§ TASK STATEMENT:
The expected output is a verbatim reprint of the lines from the beginning of the data that follows through the line that contains "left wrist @".

SOURCE DATA below:

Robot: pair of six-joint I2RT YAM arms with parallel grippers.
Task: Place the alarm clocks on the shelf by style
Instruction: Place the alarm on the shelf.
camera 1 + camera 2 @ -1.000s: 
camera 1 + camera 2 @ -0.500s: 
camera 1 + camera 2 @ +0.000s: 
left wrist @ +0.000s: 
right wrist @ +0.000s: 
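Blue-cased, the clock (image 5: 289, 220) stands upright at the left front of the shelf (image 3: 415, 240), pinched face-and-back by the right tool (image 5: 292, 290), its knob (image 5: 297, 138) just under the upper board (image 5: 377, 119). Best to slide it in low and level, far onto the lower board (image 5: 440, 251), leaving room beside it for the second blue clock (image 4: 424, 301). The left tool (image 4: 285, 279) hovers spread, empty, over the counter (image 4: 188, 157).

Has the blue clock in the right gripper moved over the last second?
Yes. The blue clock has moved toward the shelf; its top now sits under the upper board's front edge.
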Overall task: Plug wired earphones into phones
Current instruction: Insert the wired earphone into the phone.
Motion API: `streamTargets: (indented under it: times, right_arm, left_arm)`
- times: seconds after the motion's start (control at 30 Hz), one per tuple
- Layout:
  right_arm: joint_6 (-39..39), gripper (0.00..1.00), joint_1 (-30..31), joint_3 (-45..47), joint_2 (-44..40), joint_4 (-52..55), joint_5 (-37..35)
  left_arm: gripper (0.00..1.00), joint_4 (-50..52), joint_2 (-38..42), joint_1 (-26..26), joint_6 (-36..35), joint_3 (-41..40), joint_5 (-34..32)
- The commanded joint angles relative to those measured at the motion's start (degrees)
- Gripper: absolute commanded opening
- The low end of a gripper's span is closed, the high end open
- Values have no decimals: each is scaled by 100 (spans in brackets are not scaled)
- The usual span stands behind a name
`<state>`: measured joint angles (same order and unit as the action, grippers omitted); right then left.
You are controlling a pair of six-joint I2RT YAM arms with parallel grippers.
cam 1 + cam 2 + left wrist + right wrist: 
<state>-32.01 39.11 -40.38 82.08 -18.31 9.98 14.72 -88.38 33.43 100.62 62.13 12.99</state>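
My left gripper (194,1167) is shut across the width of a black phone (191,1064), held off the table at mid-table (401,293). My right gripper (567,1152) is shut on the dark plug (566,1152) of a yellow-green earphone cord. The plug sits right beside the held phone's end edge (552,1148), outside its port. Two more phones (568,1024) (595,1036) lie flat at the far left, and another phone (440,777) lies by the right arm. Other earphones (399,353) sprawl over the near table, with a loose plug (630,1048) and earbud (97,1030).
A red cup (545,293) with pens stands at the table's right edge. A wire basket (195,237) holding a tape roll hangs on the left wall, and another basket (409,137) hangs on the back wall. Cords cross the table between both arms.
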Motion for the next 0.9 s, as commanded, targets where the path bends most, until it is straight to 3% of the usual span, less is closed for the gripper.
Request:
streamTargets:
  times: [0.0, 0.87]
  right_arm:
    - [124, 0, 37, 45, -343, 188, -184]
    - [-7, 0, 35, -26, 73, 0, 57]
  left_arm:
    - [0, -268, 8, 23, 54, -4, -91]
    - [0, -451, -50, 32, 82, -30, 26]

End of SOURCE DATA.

§ SOLUTION TO THIS PROBLEM:
Robot: pair of six-joint I2RT YAM arms with parallel grippers.
Task: Place the alarm clocks on the shelf by style
Instruction: Place the alarm on the shelf.
camera 1 + camera 2 @ -1.000s: 
camera 1 + camera 2 @ -0.500s: 
camera 1 + camera 2 @ +0.000s: 
left wrist @ +0.000s: 

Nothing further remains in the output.